We are in Portugal at the moment. The mornings always kick off with mist and condensation on every window and by noon its brilliantly sunny and hot. The Pandemic continues to rage as people go about their day to day lives. As we walk along the promenade, we see people wearing masks as they sit in the sun, tanned men jogging shirtless, young teens on electric scooters as they whizz by and families with small children, all wearing masks, lounging beside a playground that has been cordoned off with police tape to ensure no child can play on the beautiful playground structures. Its sad and yet...its kinda beautiful to see people out, even as the fear of getting Covid-19 remains prevalent, in whatever variant the wave is coming inland with, because what else is there to do than to keep on living?

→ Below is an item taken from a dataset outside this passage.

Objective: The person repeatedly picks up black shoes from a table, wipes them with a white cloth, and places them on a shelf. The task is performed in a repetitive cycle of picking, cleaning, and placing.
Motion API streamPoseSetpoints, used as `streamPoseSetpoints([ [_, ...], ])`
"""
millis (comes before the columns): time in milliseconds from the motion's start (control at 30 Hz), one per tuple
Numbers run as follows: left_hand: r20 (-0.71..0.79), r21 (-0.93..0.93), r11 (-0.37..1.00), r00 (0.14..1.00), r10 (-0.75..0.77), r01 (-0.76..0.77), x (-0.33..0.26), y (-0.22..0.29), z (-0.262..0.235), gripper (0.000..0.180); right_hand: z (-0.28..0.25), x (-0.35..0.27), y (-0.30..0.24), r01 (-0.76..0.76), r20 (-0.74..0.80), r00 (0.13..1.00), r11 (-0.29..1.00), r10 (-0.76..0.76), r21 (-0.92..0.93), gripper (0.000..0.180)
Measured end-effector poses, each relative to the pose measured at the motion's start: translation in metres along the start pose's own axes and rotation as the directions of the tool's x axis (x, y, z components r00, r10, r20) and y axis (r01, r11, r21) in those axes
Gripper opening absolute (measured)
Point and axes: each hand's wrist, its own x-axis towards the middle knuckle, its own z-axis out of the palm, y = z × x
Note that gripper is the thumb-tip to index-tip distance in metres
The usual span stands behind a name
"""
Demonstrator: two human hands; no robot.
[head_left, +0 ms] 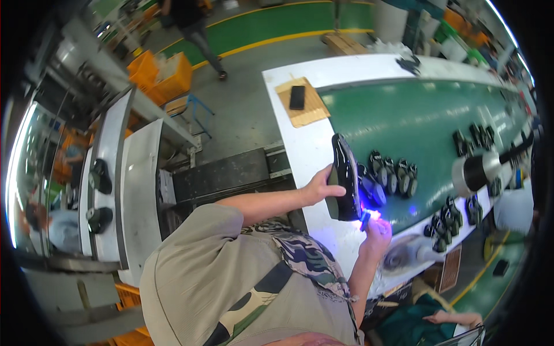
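Observation:
My left hand (319, 186) grips a glossy black shoe (345, 176), holding it upright on edge over the white rim of the green conveyor table (415, 121). My right hand (376, 233) holds a small blue light tool (367, 217) that glows violet against the shoe's lower end. Several more black shoes (392, 176) lie in a row on the green belt just right of the held shoe.
More black shoes (447, 222) sit in clusters along the belt's near and far right. A wooden board with a black phone (297, 97) lies on the table's white end. A machine (104, 190) with two dark shoes stands at left. Another person's hand (456, 317) shows at lower right.

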Motion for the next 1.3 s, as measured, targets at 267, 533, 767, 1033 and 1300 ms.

I was reading my book about Blue Spaces and one of the exercises in the book was about gratitude practice...to look out at the sea around me and to think of 10 things that I was grateful for that money couldn't buy. I asked my husband and Roman too, while he was still here on the boat with us, if they could think of ten things in their lives that they were grateful for that money couldn't buy...each had a hard time coming up with more than a handful.
Sometimes you need a prompt. The author gave just such a prompt, "I am grateful for this space. I am grateful for the water...." and so on. The more I pondered the immense task of coming up with ten things I was grateful for, the more aware I became of how guilty I feel for being happy and sharing that feeling with others. I don't know if its just a matter of having an Asian upbringing and how somehow humility is important, I doubt that is the case as many times, Asians can also be quite boastful, proud and vain...so I think its purely that being happy isn't really something to boast about! Like, you may say someone looks well, but they will counter that its only because they are barely just recovering from a sickness that had them at deaths door! You can comment on someone having a beautiful dress, and the answer needs to be that it was bought on sale and you had actually wanted a completely different colour but settled for what you did.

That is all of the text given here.